Posted March 25, 2013

Army Brig. Gen. Jeffrey A. Sinclair

— Military prosecutors want to use an Army general's emails against him during his court-martial on sexual misconduct charges, but the general's defense maintains that the messages were illegally obtained.

Brig. Gen. Jeffrey Sinclair faces charges that include forcible sodomy, indecent acts, violating orders and adultery. He has thus far deferred entering a plea – he has admitted to an affair but has said it was consensual – and his court-martial is scheduled for June 25.

These charges stem from allegations that Sinclair had inappropriate relationships with five women, including some subordinates.

During a pre-trial hearing at Fort Bragg on Monday, his civilian lawyer, Richard Scheff, argued that the affidavit prosecutors used to get Sinclair's emails was "reckless" and "misleading" and violated the general's constitutional right against unreasonable searches and seizures.

The wording in the affidavit, which was drafted in 2012, suggests a recent crime occurred, but the emails in question were written in 2009, Scheff said. Also, the affidavit "does not state what the threat was."

"The threat was manufactured in this case," he said, noting that suggesting a threat was the only way that investigators could get a search warrant for the emails from Internet service providers.

Scheff also maintains that the federal court in Virginia had no jurisdiction to grant the search warrant.

Brig. Gen. Jeffrey Sinclair General's emails could play role in court-martial

Army prosecutors argued that the emails are like writing a letter to one's mother – as soon as the letter is sent, they said, there is no expectation of privacy. They also said there was nothing reckless or misleading about the affidavit.

In one email, they said, Sinclair wrote, "If you expose this relationship, I'm going to hurt you or your family."

Scheff countered by saying that sending an email "does not result in someone giving up their expectation of privacy."

Col.

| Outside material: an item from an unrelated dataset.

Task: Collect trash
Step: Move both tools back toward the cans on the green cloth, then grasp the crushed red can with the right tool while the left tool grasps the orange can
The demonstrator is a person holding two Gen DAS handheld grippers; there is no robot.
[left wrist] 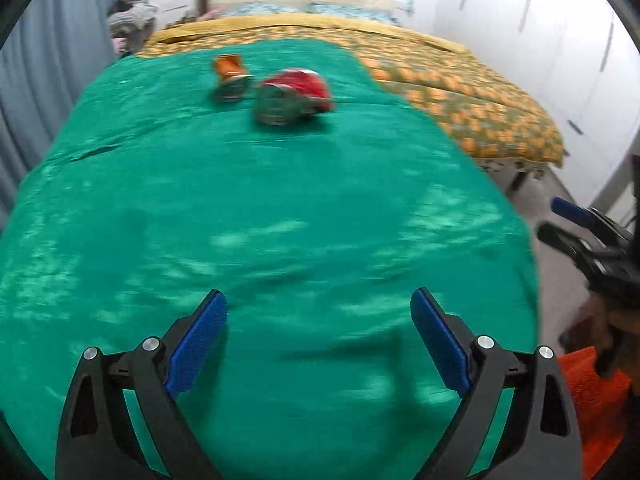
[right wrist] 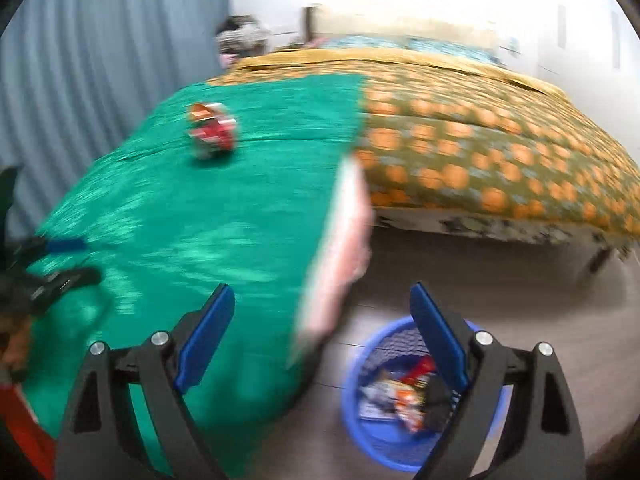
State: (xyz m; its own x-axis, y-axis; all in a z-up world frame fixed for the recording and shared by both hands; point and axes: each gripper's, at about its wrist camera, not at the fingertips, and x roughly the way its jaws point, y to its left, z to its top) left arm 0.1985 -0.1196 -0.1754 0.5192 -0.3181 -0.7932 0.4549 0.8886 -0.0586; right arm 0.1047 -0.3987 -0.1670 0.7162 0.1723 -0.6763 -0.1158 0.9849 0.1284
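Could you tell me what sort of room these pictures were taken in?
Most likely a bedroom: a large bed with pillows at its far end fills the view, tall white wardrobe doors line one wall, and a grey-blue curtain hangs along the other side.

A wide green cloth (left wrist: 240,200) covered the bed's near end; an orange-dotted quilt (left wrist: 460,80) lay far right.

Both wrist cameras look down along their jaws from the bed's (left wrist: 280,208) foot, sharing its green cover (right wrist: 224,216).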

James Pohl, the military judge handling the case, hasn't decided whether the emails can remain as evidence.

The defense, citing extensive pre-trial publicity, also asked Pohl for a jury consultant to look out for bias among prospective jurors, but he denied it.

The judge also denied a defense motion to split the court-martial into two trials. Lawyers argued that jury members hearing charges involving some women would think he's guilty of the other charges, so they wanted charges involved with his physical relationship with one woman tried separately from charges of the relationships he's accused of having with other women.

Pohl said jury members would follow his instructions.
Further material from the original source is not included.